Kroll Advisory Solutions has released its 2013 Cyber Security Forecast, spotlighting some of the pressing and perhaps unexpected privacy and security issues healthcare and other organizations may be grappling with in the coming year.
While last year’s vulnerabilities will continue to haunt organizations that have yet to evolve their policies and procedures – from encrypting data to regularly changing passwords – there are many threats waiting in the wings, according to Kroll, which lists some things to think about in 2013.
1. "Vampire data": Don't get bitten by data you didn't know you had. Data exists in countless locations and formats within an organization, and many providers might not even realize that data exists until a cyber attack or breach, according to Kroll, which refers to that situation as vampire data – it comes back out of nowhere to "drain the life" out of the organization. Examples include backup tapes and archiving that go back decades (even though they were scheduled to be destroyed); emails that should be destroyed after 90 days but exist indefinitely on employees’ desktops; and material that has been copied to portable or cloud storage without the organization’s consent or knowledge. Kroll officials suggest taking a data inventory, classifying it by confidentiality or sensitivity level, and then handling it accordingly; only allow users to access the data they need and provide employees with regular data handling training to avoid unnecessary data propagation or transmission.
2. Forensics: more important than ever in the wake of a breach. During its forensics investigations, Kroll sometimes has limited resources at its disposal, because many organizations aren’t properly logging or documenting their activities, officials say. That means providers could spend more money to discover whether the breach occurred and what was lost, and may wind up sending notifications based on reasonable assumption rather than concrete evidence of exposure. Luckily, Kroll sees attitudes toward documentation shifting as organizations come to understand the reputational and financial importance of forensics investigations. In the meantime, organizations should turn on their logs and make sure they are retained long enough to be useful, officials say. It's also helpful to perform a security assessment and train key employees in the basics of immediate breach response. Those employees who are most likely to be first responders in a breach should know how to respond without wiping out vital evidence needed to understand the incident, or if applicable, meet the requirements set by the cyber insurance policy carrier, according to Kroll.
3. Hackers: They don't just want to steal data anymore. Once upon a time, insider attacks were perceived as the most malicious threats, say Kroll officials: One perpetrated by a hospital employee, say, with an axe to grind and easy access to sensitive information, could obviously be bad news for the hospital and its patients. But a new generation of computer-savvy crooks are delving deeper into the cyber warfare and cyber terrorism space, officials say. They have a rapidly evolving ideology and agenda – namely, they are coming to destroy the secure network, erase pertinent data, wreak havoc with physical equipment, and ultimately take an organization down. Kroll suggests that organizations of all sizes and in all industries prepare for this threat. Cyber criminals may be looking for profit, perhaps holding data for ransom, but the end result is still the same, and the stakes are high, officials say. Don’t assume that backup tapes are the same as a plan for restoration. If outsourcing IT functions, make sure third parties understand their role in getting you back up and running – and test their ability to do so.
4. Nondisclosure: A "luxury" that's now a thing of the past. The academic debate on this issue will continue in 2013, according to Kroll. In the meantime, more and more organizations are speaking up about breaches – even when the loss doesn't involve protected health information. In some cases, nondisclosure will simply not be an option, officials say: In a data destruction attack, for example, everyone will know once your systems are down. In other instances, the stakes will just be too high to keep quiet: The threat will be insurmountable without help from security consultants and government entities. Kroll notes that it has seen an increase in the number of breaches where clients have been notified by a government entity or security firm that they’ve lost sensitive data, and says it expects to see that trend accelerate in 2013. It's increasingly important to contract with outside resources such as an investigation and forensics partner, a privacy law firm, and/or a breach notification partner, says Kroll.

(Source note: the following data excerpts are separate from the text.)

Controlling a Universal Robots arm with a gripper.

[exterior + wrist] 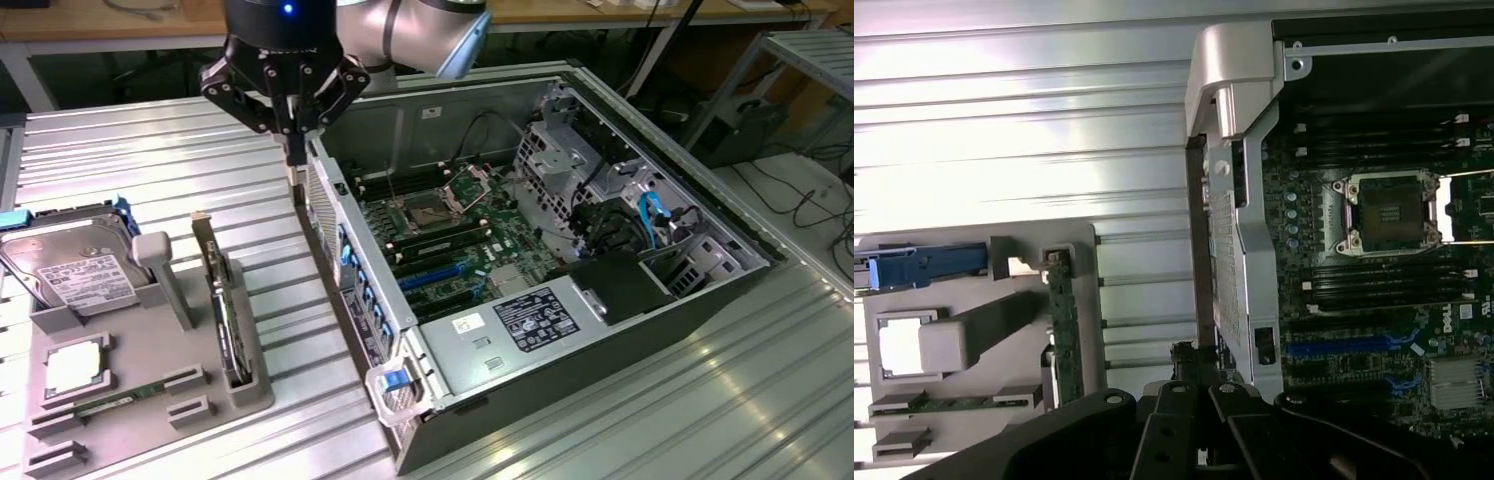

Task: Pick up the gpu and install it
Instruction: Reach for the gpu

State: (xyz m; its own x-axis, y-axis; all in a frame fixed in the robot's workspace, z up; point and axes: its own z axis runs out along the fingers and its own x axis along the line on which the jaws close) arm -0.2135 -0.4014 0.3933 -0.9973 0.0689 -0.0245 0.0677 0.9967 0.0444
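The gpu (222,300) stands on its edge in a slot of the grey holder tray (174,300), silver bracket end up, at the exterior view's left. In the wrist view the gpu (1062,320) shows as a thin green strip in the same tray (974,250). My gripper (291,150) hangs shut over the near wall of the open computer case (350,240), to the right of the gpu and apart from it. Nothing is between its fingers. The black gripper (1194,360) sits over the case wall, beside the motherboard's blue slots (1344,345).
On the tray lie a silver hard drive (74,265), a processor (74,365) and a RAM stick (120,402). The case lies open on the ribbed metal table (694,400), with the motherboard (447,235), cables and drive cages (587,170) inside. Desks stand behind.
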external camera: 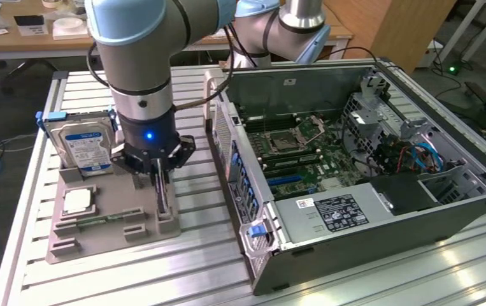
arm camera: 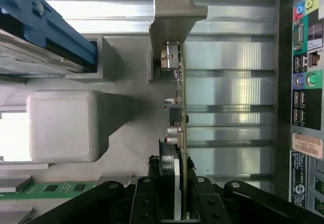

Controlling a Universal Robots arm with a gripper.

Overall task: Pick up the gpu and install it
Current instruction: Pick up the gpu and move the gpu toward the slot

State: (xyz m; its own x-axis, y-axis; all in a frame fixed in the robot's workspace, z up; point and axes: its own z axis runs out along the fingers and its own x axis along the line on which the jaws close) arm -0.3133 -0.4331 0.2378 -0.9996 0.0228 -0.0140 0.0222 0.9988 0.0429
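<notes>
Only the gripping done so far, with hand (arm camera: 175, 176) closed on the gpu (arm camera: 180, 89) standing on edge in the grey holder (external camera: 115, 236) on the table (external camera: 395, 280); lifting and fitting into the open computer case (external camera: 413, 226) left.

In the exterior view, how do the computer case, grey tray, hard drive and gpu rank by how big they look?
1. computer case
2. grey tray
3. hard drive
4. gpu, which is seen edge-on, so it looks slimmest and its real size is unsure.
</notes>
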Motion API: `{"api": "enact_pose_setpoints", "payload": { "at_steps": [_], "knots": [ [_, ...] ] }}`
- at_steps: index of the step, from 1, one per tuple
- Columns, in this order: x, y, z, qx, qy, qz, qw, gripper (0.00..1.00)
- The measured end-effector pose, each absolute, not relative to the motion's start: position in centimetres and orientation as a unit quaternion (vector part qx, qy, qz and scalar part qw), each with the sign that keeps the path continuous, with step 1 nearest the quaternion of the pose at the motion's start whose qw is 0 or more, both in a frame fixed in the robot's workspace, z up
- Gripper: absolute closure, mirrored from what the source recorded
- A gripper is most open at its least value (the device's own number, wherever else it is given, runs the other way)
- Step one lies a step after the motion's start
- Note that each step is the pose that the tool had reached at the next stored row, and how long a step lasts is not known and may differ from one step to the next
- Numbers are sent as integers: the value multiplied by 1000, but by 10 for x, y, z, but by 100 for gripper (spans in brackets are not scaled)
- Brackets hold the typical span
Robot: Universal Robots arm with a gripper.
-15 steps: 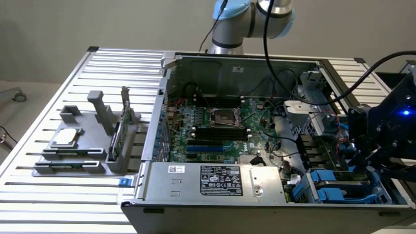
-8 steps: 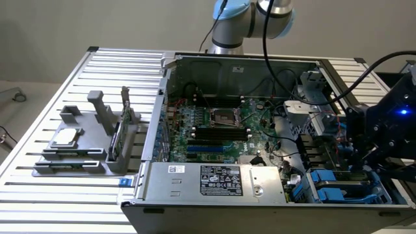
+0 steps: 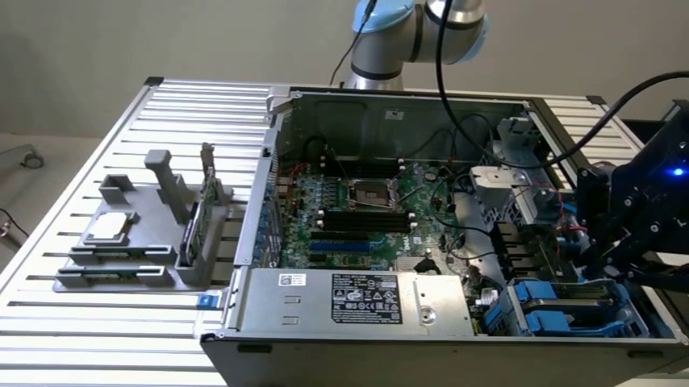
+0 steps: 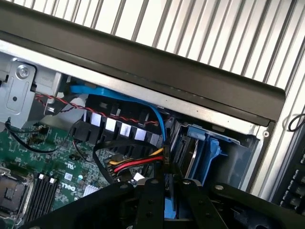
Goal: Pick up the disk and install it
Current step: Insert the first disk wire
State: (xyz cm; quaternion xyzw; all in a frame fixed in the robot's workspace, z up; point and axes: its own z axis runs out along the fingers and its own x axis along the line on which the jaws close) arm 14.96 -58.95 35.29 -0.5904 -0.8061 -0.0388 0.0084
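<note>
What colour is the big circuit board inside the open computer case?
Green. The circuit board shows best in the exterior view.

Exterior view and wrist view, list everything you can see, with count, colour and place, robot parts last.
table: one, silver slatted, under everything
computer case: one, grey, open, mid-table
motherboard: one, green, case floor
power supply: one, silver, case's near side
drives in blue carriers: about two, silver-grey and blue, case's near corner, exterior view's right
cables: several, black, red, blue, inside case
parts holder: one, grey, on table, exterior view's left
robot arm: one, grey-blue, behind case
pincer: one, black, above the drive carriers
</note>
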Motion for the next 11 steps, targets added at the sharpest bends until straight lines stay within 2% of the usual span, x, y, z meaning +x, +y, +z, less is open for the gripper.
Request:
{"api": "enact_pose_setpoints", "payload": {
  "at_steps": [11],
  "knots": [
    [149,-590,353,-601,-799,-19,-3,83]
  ]
}}
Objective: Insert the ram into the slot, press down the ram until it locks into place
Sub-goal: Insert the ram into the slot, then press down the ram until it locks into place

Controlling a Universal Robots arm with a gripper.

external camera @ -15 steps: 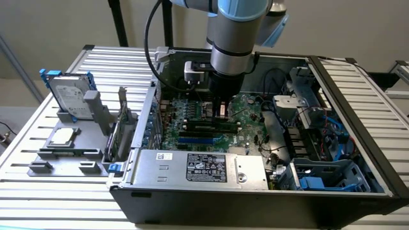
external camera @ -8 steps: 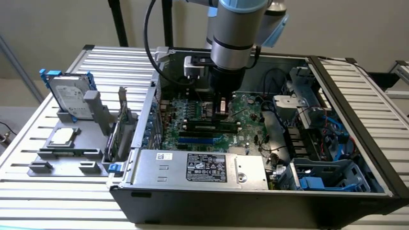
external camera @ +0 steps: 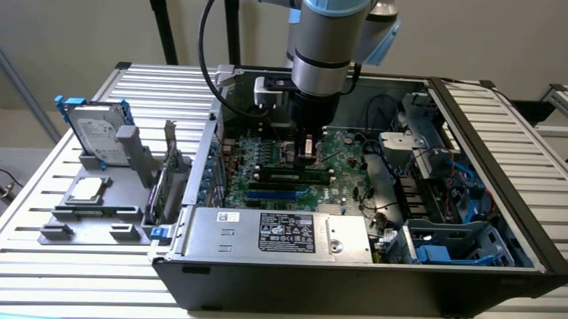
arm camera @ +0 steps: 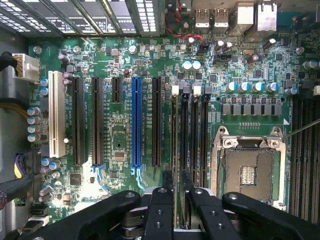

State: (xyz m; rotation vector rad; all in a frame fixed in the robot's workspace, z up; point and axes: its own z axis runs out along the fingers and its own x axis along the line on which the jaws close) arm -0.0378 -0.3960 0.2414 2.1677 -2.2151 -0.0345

When a security incident occurs, having those resources in place to assist with the investigation, advise on current legal requirements and prepare a response should a health organization experience a PHI breach will save money.
“If we’ve learned one thing from the changing climate of data security in 2012, it is that 2013 will definitely not be a time to employ the same old tactics,” said Tim Ryan, managing director at Kroll Advisory. “Boards of Directors are becoming more engaged on this subject, in part because it deals with corporate risk and also because the regulators are on the lookout. 2013 will require a review of information security governance, identification of information risk and controls, and preparation for the inevitable: a breach of sensitive data, a looming threat for every organization.”